凛太郎は会話のテンポの遅さを自負しているが、今は気付いたら反射的に答えてしまっている。
「だって、僕は、永田さんのことが……」
こんな時は雪も悪くない。
凛太郎は永田さんの腕から手を放し、二人の真ん中に小さな傘を差した。
この世界には僕と永田さんしかいない。
二人きりなら、……言える。
そして、今、言わなきゃいけない。「好きなんだ」
永田さんがゆっくりと凛太郎を振り返る。
「本当?」
「……うん」
「本当に、本当?」
「うん」
永田さんの頬に赤みが差して表情がゆっくりほどけていった。
「ねぇ」
永田さんは、傘を差す凛太郎の腕を両手で掴んで、しっかり傘の中に、凛太郎のそばに近寄った。「もう一回、言って」
「えー」
「お願い。お願い、お願い」
永田さんは雪に濡れた駐車場でべちゃべちゃ音を立てながら、足を細かくジタバタさせる。「さっきの、声が小さすぎて、ちゃんと聞き取れなかったもん。
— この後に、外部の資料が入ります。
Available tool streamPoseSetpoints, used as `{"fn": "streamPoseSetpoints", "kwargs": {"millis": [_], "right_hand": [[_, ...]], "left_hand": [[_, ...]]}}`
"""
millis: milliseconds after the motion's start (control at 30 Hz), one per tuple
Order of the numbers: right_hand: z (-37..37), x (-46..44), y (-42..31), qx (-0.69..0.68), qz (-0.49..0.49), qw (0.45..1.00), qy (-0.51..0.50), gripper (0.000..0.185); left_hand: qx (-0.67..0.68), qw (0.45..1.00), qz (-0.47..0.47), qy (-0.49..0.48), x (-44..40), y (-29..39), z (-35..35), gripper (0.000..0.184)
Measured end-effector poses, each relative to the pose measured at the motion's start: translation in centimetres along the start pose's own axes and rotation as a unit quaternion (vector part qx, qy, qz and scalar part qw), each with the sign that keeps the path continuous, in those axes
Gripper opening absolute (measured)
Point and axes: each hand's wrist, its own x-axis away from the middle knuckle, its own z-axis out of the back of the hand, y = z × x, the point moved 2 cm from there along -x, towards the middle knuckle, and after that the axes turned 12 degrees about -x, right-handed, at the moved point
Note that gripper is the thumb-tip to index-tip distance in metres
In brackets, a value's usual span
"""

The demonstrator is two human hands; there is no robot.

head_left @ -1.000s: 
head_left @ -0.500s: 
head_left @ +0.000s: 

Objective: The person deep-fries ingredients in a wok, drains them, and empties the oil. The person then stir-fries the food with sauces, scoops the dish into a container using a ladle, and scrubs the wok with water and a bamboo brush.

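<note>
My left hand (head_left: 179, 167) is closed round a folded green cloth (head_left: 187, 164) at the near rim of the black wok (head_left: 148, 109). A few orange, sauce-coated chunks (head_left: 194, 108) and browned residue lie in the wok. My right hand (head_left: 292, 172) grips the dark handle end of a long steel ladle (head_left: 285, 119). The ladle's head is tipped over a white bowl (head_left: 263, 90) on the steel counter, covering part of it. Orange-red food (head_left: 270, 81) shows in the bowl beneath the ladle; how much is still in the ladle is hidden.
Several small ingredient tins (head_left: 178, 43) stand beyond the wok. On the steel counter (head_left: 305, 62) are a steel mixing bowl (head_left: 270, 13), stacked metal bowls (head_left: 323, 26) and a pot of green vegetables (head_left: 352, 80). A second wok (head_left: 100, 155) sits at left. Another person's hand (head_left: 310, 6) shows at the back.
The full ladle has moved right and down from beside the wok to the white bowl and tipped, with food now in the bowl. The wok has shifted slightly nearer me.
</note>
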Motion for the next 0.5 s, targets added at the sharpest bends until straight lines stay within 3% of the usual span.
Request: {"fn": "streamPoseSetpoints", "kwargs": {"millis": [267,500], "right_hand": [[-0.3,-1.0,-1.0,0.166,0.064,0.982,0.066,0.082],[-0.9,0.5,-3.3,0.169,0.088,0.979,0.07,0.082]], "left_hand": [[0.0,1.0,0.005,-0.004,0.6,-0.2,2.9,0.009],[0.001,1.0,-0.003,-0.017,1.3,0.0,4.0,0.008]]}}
聞きたい、聞きたい」
確かに、声は小さかったかもしれないけれど。
「いや、ちょっと、それは……」
「それは、何?」
「一回しか使えないって言うか、エネルギーが空っぽって言うか……」
「むぅ。けち」
「えー。頑張った方だよ。倒れちゃう」
「それは駄目。倒れたの、目の前で見たことあるし。……分かった。やめとく」
「ありがとう。でも、何か、脅すようなこと言っちゃってごめん」
「じゃあ、……質問になら答えてくれる?」
永田さんの顔が少し真剣になる。
緊張しているようにも見える。
「どうかなぁ」
「すっごく簡単な質問。しかも、答えは頷くだけでいいから」
「頷くだけ?」
「そう。首を横に振るのは禁止」
「それって、質問になってないんじゃ……」
「横に振りたいの?」
永田さんが眉を八の字にして不安げに見つめてくる。
「多分、振りたくない、と思う」
凛太郎がそう答えると、永田さんは目元の力を抜いた。
「じゃあ、いくよ?」
「うん」
「私を……彼女にしてくれる?」
そんな照れながらの上目遣いで可愛く訊かなくても、答えは分かっているくせに。
凛太郎は小さな傘の下で、ギュッと目を閉じて、しっかり首を縦に振った。